Emily Kucera
Special to Mustang News
The alarm on his iPhone goes off too early for his liking, as per usual.
After hitting snooze a couple times, he peels himself from bed and begins getting ready for another day. Once dressed, he heads to the kitchen for some breakfast and finds a lunch his stepdad made for him. Though his stepdad has made a habit of packing him lunch, he is always pleasantly surprised by the gesture, as he wouldn’t bother making a lunch for himself anyway.
The lunch is just one of the things that recent Cal Poly graduate William Schoepp is getting used to now that he lives back at home with his mom and stepdad in Novato, California. Schoepp didn’t always plan to move back home, but after graduating from Cal Poly last spring, he found himself with outstanding student debt.
The boomerang generation is a term used to describe the current generation of young adults who move back in with their parents after briefly living independently. These students live with their parents their whole lives, leaves briefly to attend college and returns right back home, like a boomerang.
Assistant Director for Career Services at Cal Poly Charlotte Rinaldi said she has noticed a trend of more Cal Poly graduates moving back home with their parents within the past 15 years. While Career Services does not collect data about where graduates live after they graduate, Rinaldi said it is not uncommon for students to move back home after graduation.
“I have definitely seen a trend in more students moving back in with their parents after they graduate, and the funny thing is that the students actually like their parents and are happy to live with them,” Rinaldi said.
According to Lisa Kahn, a labor economist and associate professor of economics at Yale University, nearly 45 percent of 25-year-olds have outstanding loans, with an average debt above $20,000. Twenty-five percent of people in their 20s and early 30s are currently living with their parents. That’s a substantial increase from only one generation ago, when just one in 10 young adults moved back home.
“I moved back home to save money and pay back some student debt to the bank of grandma,” Schoepp said.
Luckily for Schoepp, his living situation is short term.
He plans to move to San Francisco with friends in February. He also has a job, while more than half of recent college graduates are unemployed or underemployed, according to Kahn.
Luckily for Schoepp, he is a Cal Poly grad.
According to the Graduate Status Report (GSR) conducted by Career Services, Cal Poly grads are generally successful. The GSR for 2012-13 states that of Cal Poly students who graduated in 2013, 86 percent were employed within three months after graduation, and 14 percent were employed within four to nine months after graduation. Additionally, 92 percent work in major-related fields.
Schoepp majored in construction management and now works as a project manager for BNBuilders, which is a job he always wanted.
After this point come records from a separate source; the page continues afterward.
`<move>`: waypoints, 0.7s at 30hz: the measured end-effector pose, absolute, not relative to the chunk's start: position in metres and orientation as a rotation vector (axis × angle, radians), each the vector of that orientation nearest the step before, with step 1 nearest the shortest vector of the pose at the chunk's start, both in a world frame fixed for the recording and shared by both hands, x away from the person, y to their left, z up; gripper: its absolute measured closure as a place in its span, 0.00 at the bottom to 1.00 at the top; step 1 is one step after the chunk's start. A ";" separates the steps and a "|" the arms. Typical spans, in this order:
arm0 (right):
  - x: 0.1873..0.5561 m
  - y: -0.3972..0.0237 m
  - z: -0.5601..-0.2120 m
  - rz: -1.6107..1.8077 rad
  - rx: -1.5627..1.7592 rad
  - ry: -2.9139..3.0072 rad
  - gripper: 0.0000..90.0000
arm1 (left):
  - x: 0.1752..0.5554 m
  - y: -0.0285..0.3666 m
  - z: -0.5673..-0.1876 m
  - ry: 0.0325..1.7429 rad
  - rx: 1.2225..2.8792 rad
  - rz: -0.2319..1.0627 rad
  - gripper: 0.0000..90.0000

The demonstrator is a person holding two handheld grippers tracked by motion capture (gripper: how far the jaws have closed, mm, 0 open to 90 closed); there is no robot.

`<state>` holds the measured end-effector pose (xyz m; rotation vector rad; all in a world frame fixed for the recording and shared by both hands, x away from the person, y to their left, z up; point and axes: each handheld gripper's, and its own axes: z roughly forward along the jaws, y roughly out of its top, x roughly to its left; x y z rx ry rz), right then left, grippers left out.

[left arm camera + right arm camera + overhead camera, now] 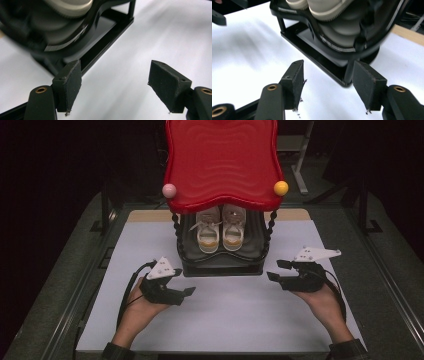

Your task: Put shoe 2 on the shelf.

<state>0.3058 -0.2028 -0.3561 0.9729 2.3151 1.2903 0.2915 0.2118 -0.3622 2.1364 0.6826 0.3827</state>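
My left gripper (186, 285) hangs over the white tabletop (225, 320) with its jaws spread wide and nothing between them; in the left gripper view the two pads (68, 85) stand well apart with bare white surface in the gap. My right gripper (278, 270) is parted too, about halfway, and holds nothing. No earlier picture bears on this, so I tell only how they stand.

The black shoe rack (222, 265) sits between my two grippers and a little ahead of both. From my left gripper its base corner lies just ahead and to the side, near the left pad but not touching it (the picture is blurred there, so the gap is hard to judge). From my right gripper the rack's corner post (348, 72) stands just beyond the opening, close beside the right pad (368, 87); I cannot tell whether they touch.

On the rack's lower shelf a pair of pale shoes (220, 231) stands side by side, toes towards me, farther ahead than the base edge. Above them the rack carries a red wavy top tray (222, 162) with a pink ball (169, 190) and a yellow ball (281, 187) at its near corners.

The white board rests on a grey table (65, 285); the room around is dark.
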 end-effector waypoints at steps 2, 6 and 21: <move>0.302 -0.209 -0.361 1.285 0.994 2.315 0.45 | 0.287 0.224 -0.367 0.707 2.133 0.383 0.29; 0.294 -0.221 -0.371 1.272 1.027 2.312 0.43 | 0.278 0.242 -0.377 0.744 2.138 0.399 0.27; 0.272 -0.254 -0.420 1.097 1.149 2.352 0.22 | 0.252 0.296 -0.431 0.886 2.258 0.360 0.15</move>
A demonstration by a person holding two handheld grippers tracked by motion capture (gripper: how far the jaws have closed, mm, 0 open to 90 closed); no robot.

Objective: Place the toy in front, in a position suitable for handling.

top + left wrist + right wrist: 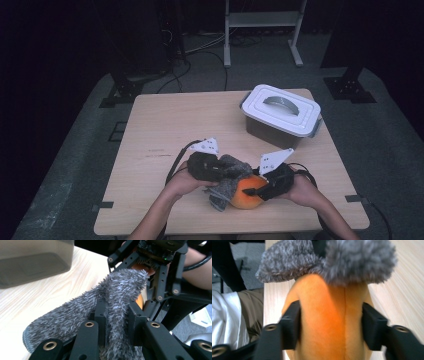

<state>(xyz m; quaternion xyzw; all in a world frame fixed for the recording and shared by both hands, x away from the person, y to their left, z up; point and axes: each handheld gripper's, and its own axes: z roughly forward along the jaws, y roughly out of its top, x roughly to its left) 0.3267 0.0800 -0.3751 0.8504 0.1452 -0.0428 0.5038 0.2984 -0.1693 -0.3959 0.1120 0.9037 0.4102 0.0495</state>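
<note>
Pinching fuzzy grey knitted sock (117,302): left gripper (206,167) jaws nearly closed, fabric fold clamped between pads. Sock cuff draped over top of round orange plush ball (329,322), near front table edge. Right gripper (272,184) jaws half open, straddling ball, pads against both its sides. Lidded grey plastic box (281,115) well apart, far right on wooden table (165,125).

The high view is dim, with the room around the table (165,130) falling to near black at the upper corners and sides, while the tabletop is lit softly from above with only faint shadows. The left gripper view is brighter and fairly sharp, with the grey container (35,262) at upper left slightly soft. The right gripper view is blurred throughout, its upper right washed pale by light on the wood.
</note>
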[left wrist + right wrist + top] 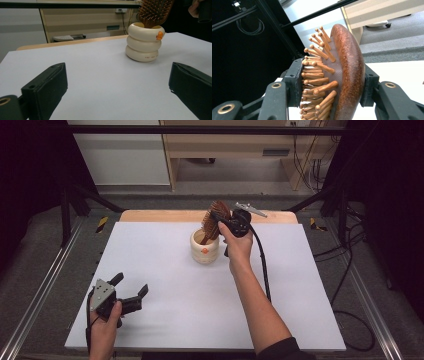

He doesn’t mind living with his mom and stepdad for now and said he enjoys the free food and rent.
“I would say my productivity level is pretty sky high, because I don’t really have very many friends at home to hang out with,” Schoepp said. “I just go home and start planning my day out for the next day to try and make it easier for myself.”
Damon Casarez, a photographer and boomerang kid himself, was intrigued by the boomerang generation and had the idea to create a series of portraits of graduates across the country who had to move back home for financial reasons or who had never been able to leave. The series was commissioned by the New York Times Magazine and was photographed in eight states and 14 cities across the U.S.
Casarez said the adjective that best describes the graduates he photographed is hopeful. The graduates he met were not lazy freeloaders but successful students faced with the harshness of the current economy.
“I think for a lot of the people, there was no choice,” he said. “Their last resort was to move back home with their parents. If there’s no work, and you have $1,400-a-month payments on your loans, I don’t know what else you’re going to do.”
Casarez recognizes the practicality of moving back home but stressed that graduates shouldn’t get too comfortable living with their parents.
“I would just say to have a solid plan, because if you don’t, then it’s really easy to get comfortable living at home just because you have everything,” Casarez said. “You don’t have to worry about food and rent, in most cases, and it’s very easy to get stuck there for a long time.”
But for motivated graduates who see moving back in with parents as a necessary step to take before making it on their own, living at home isn’t so bad.